● Task to complete
Retype the listing exactly, with no images.

● Given information

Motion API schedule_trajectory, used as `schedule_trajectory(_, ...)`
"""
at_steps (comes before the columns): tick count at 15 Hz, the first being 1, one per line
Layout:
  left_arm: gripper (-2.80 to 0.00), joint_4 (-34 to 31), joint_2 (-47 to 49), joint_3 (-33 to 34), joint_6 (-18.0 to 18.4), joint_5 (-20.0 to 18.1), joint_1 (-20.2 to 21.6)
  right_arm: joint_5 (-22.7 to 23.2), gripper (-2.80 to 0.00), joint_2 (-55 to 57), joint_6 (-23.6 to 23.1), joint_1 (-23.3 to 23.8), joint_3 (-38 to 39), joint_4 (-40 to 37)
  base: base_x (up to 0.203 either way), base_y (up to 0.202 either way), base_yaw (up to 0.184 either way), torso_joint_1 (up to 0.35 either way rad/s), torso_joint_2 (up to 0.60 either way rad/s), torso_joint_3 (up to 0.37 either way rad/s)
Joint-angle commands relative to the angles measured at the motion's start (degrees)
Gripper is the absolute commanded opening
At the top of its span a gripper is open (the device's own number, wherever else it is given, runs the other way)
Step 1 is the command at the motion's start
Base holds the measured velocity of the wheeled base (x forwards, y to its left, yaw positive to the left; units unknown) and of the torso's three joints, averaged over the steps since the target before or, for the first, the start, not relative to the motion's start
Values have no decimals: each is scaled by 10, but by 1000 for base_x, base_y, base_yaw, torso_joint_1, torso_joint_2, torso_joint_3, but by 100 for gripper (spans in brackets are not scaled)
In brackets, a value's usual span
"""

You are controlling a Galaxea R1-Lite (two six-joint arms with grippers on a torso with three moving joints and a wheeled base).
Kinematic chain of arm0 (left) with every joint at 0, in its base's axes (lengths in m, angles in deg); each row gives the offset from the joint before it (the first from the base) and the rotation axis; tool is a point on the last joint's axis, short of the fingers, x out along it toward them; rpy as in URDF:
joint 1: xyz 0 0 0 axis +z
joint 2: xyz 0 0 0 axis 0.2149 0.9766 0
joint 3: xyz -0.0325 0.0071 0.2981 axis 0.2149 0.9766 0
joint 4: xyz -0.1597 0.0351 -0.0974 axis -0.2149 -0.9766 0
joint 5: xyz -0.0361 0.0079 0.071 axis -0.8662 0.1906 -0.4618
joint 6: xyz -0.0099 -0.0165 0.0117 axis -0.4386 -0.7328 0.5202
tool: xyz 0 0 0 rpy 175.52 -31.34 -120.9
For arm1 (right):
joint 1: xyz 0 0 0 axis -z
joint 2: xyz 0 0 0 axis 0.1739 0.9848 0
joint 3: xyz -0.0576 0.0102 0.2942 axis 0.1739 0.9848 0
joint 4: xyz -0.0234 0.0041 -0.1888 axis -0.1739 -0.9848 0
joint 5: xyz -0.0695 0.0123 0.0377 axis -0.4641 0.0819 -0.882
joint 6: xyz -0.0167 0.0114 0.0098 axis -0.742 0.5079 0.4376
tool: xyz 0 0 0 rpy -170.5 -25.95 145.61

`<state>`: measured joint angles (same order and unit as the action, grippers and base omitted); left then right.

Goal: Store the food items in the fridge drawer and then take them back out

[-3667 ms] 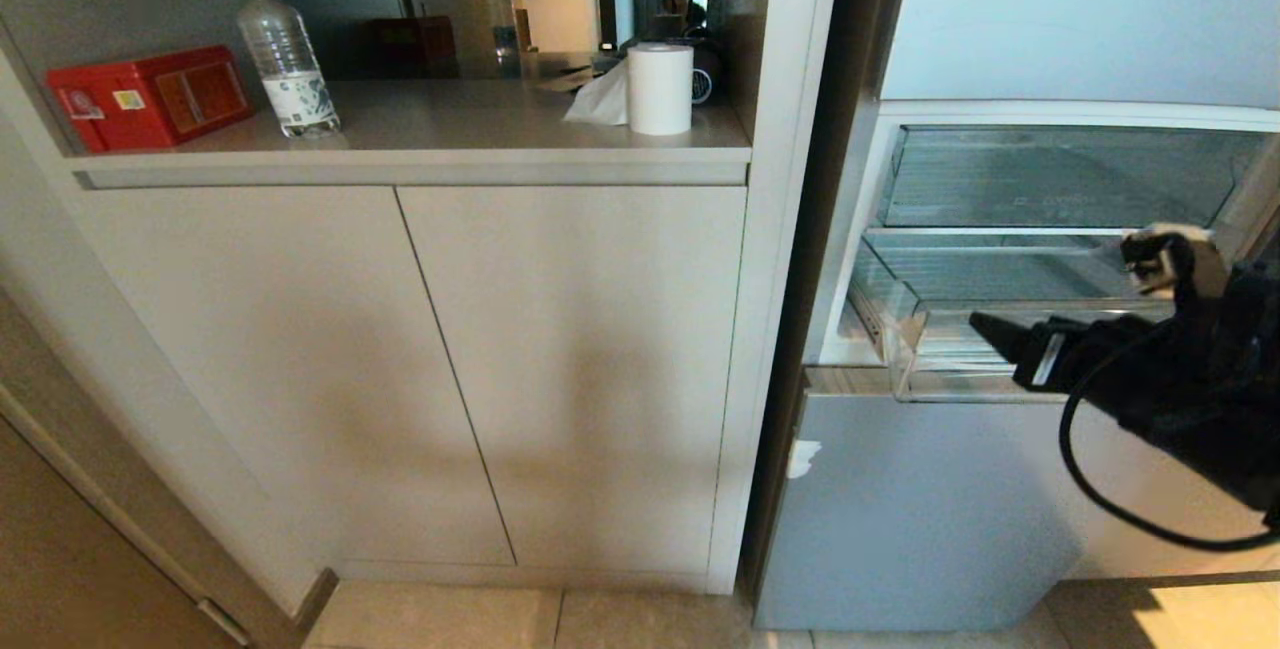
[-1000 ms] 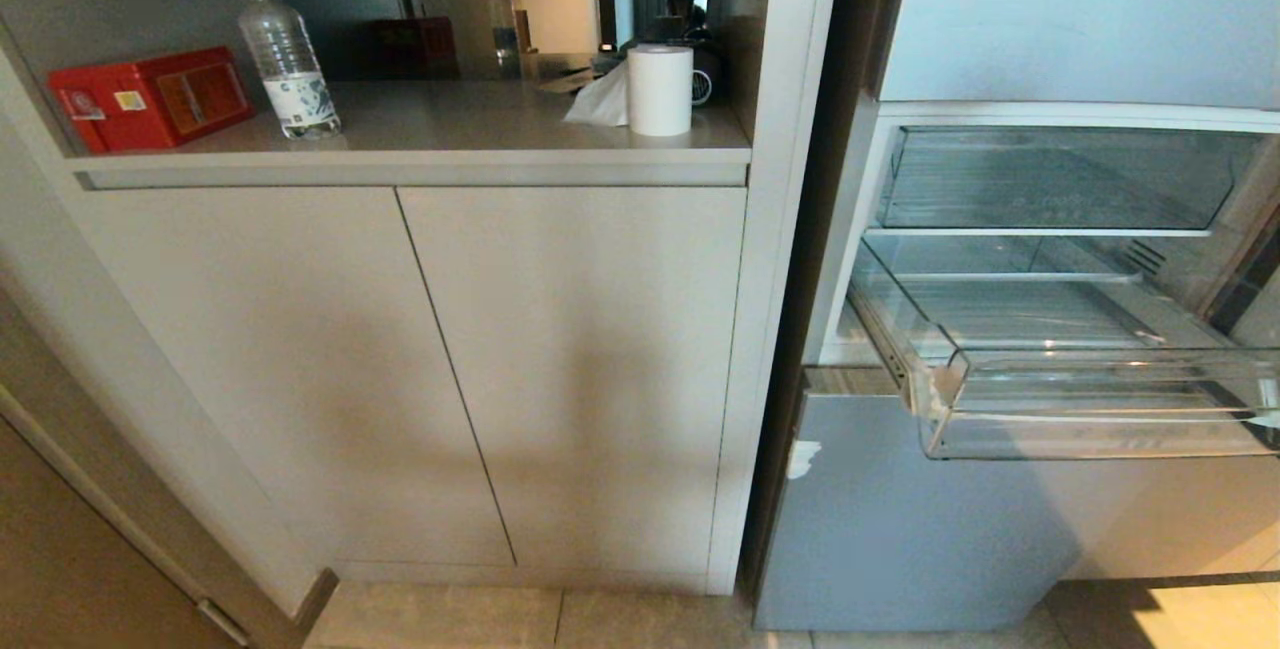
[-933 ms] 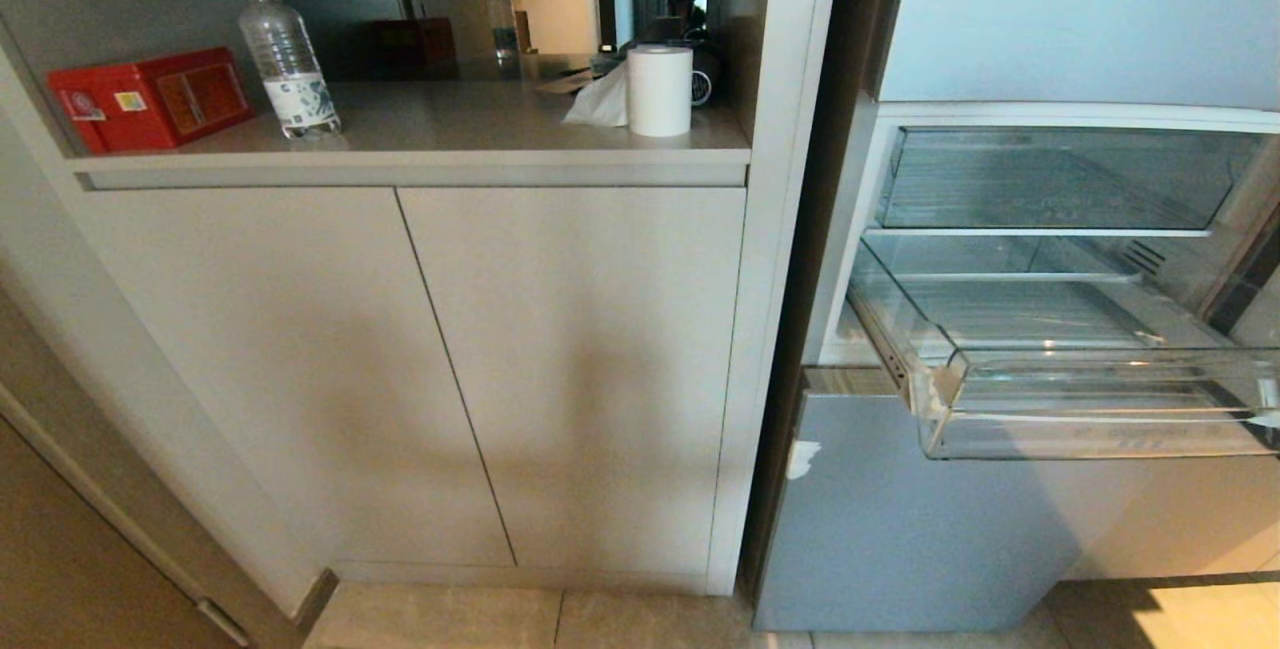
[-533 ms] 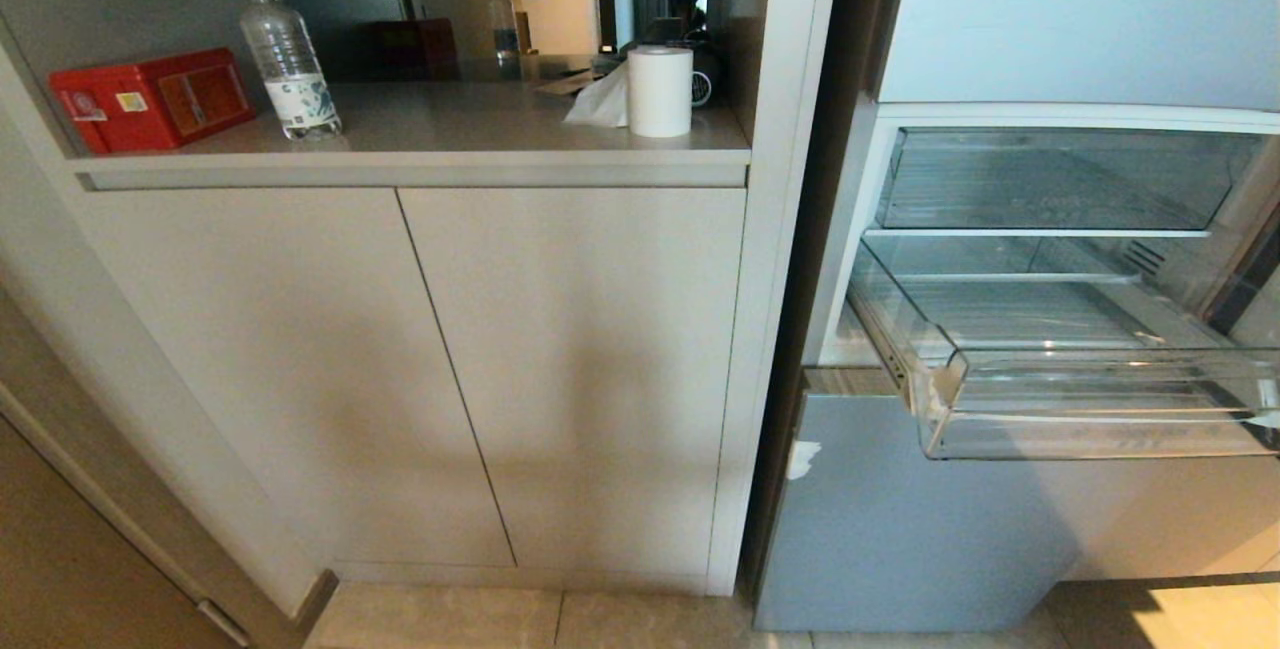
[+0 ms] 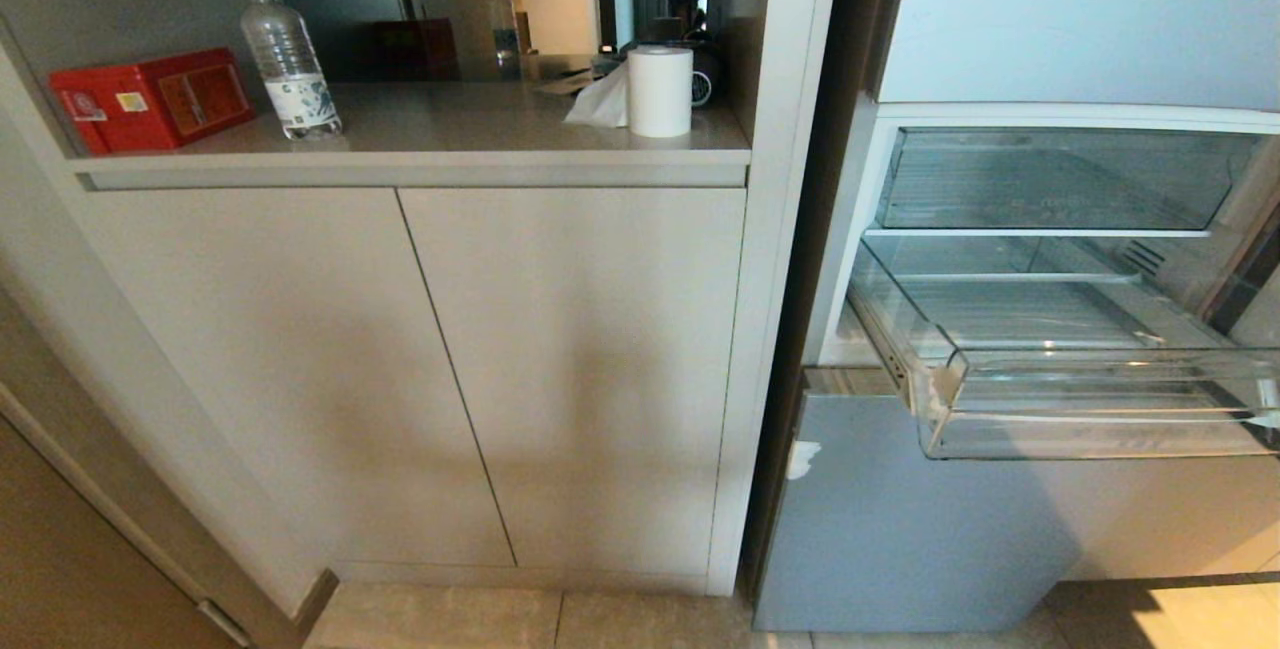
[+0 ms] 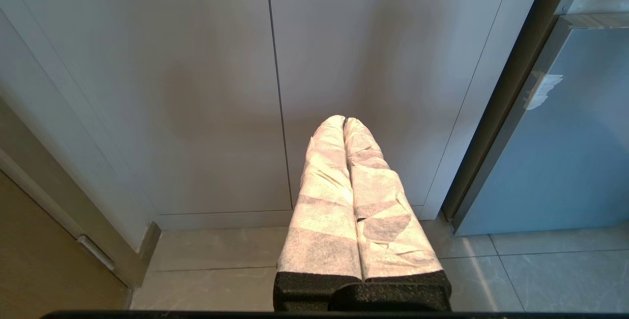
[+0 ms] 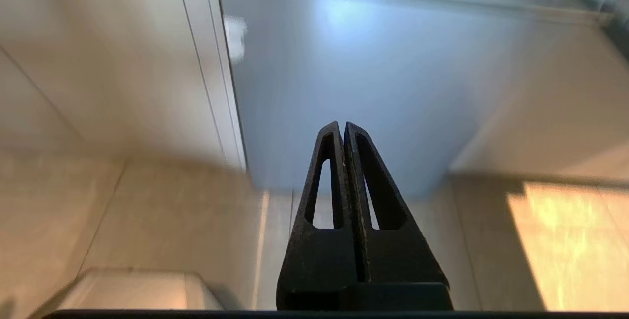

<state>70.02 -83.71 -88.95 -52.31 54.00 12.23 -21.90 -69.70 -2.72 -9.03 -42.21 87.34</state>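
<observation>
A counter (image 5: 420,124) with a red box (image 5: 150,97), water bottle (image 5: 288,61) and paper roll (image 5: 660,89) is seen beside the fridge, where the clear fridge drawer (image 5: 1100,429) is pulled out. Both the left gripper (image 6: 344,121) and right gripper (image 7: 342,126) are closed on nothing, low before the cabinets.

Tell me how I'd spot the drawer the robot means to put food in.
Look at the open fridge right of the beige cabinets. The fridge drawer is the clear plastic bin pulled out toward you, with a ribbed floor and nothing visible inside. The clear bin above stays pushed back in.
</observation>
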Motion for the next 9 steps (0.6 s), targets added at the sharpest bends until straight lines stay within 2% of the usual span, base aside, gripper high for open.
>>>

● The answer
Motion API schedule_trajectory, used as `schedule_trajectory(_, ...)`
"""
at_steps (comes before the columns): tick count at 15 Hz, the first being 1, one per line
Layout:
  left_arm: gripper (-2.80 to 0.00), joint_4 (-34 to 31), joint_2 (-47 to 49), joint_3 (-33 to 34), joint_6 (-18.0 to 18.4), joint_5 (-20.0 to 18.1), joint_1 (-20.2 to 21.6)
  right_arm: joint_5 (-22.7 to 23.2), gripper (-2.80 to 0.00), joint_2 (-55 to 57), joint_6 (-23.6 to 23.1), joint_1 (-23.3 to 23.8), joint_3 (-38 to 39), joint_4 (-40 to 37)
  base: base_x (up to 0.203 either way), base_y (up to 0.202 either way), base_yaw (up to 0.184 either way), torso_joint_1 (up to 0.35 either way rad/s), torso_joint_2 (up to 0.60 either way rad/s), torso_joint_3 (up to 0.37 either way rad/s)
Joint-angle commands relative to the angles measured at the motion's start (degrees)
Gripper is the absolute commanded opening
At the top of its span a gripper is open (the device's own number, wherever else it is given, runs the other way)
Step 1 is the command at the motion's start
Base holds the measured velocity of the wheeled base (x forwards, y to its left, yaw positive to the left; units unknown) and of the torso's three joints, averaged over the steps since the target before or, for the first, the start, not relative to the motion's start
Values have no decimals: each is scaled by 10, but by 1000 for base_x, base_y, base_yaw, torso_joint_1, torso_joint_2, torso_joint_3, but by 100 for gripper (spans in brackets are not scaled)
In brackets, a value's usual span
"""

You are controlling a Galaxea R1-Lite (two six-joint arms with grippers on a torso with three moving joints and a wheeled base).
Kinematic chain of arm0 (left) with every joint at 0, in its base's axes (lengths in m, angles in deg); each row gives the offset from the joint before it (the first from the base) and the rotation axis; tool is a point on the last joint's axis, short of the fingers, x out along it toward them; rpy as in URDF:
joint 1: xyz 0 0 0 axis +z
joint 2: xyz 0 0 0 axis 0.2149 0.9766 0
joint 3: xyz -0.0325 0.0071 0.2981 axis 0.2149 0.9766 0
joint 4: xyz -0.1597 0.0351 -0.0974 axis -0.2149 -0.9766 0
joint 5: xyz -0.0361 0.0079 0.071 axis -0.8662 0.1906 -0.4618
joint 6: xyz -0.0099 -0.0165 0.0117 axis -0.4386 -0.7328 0.5202
tool: xyz 0 0 0 rpy 175.52 -31.34 -120.9
For arm1 (right):
joint 1: xyz 0 0 0 axis -z
joint 2: xyz 0 0 0 axis 0.1739 0.9848 0
joint 3: xyz -0.0576 0.0102 0.2942 axis 0.1739 0.9848 0
joint 4: xyz -0.0234 0.0041 -0.1888 axis -0.1739 -0.9848 0
joint 5: xyz -0.0695 0.0123 0.0377 axis -0.4641 0.0819 -0.882
joint 6: xyz -0.0167 0.0114 0.0098 axis -0.742 0.5079 0.4376
tool: xyz 0 0 0 rpy -170.5 -25.95 145.61

`<state>`: measured joint angles (same order and unit as the action, grippers and base omitted); left then right.

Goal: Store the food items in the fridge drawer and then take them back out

[-3667 ms] 
[-1000 ms] 
[-933 ms] 
[-533 ms] 
[+0 ms] 
[+0 ms] 
[+0 ms] 

<state>70.02 -83.71 -88.95 -52.31 54.00 12.23 -21.90 -69.70 -2.72 -9.03 -42.21 87.34</state>
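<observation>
A counter (image 5: 420,124) with a red box (image 5: 150,97), water bottle (image 5: 288,61) and paper roll (image 5: 660,89) is seen beside the fridge, where the clear fridge drawer (image 5: 1100,429) is pulled out. Both the left gripper (image 6: 344,121) and right gripper (image 7: 342,126) are closed on nothing, low before the cabinets.

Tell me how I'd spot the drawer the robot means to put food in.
Look at the open fridge right of the beige cabinets. The fridge drawer is the clear plastic bin pulled out toward you, with a ribbed floor and nothing visible inside. The clear bin above stays pushed back in.
</observation>
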Motion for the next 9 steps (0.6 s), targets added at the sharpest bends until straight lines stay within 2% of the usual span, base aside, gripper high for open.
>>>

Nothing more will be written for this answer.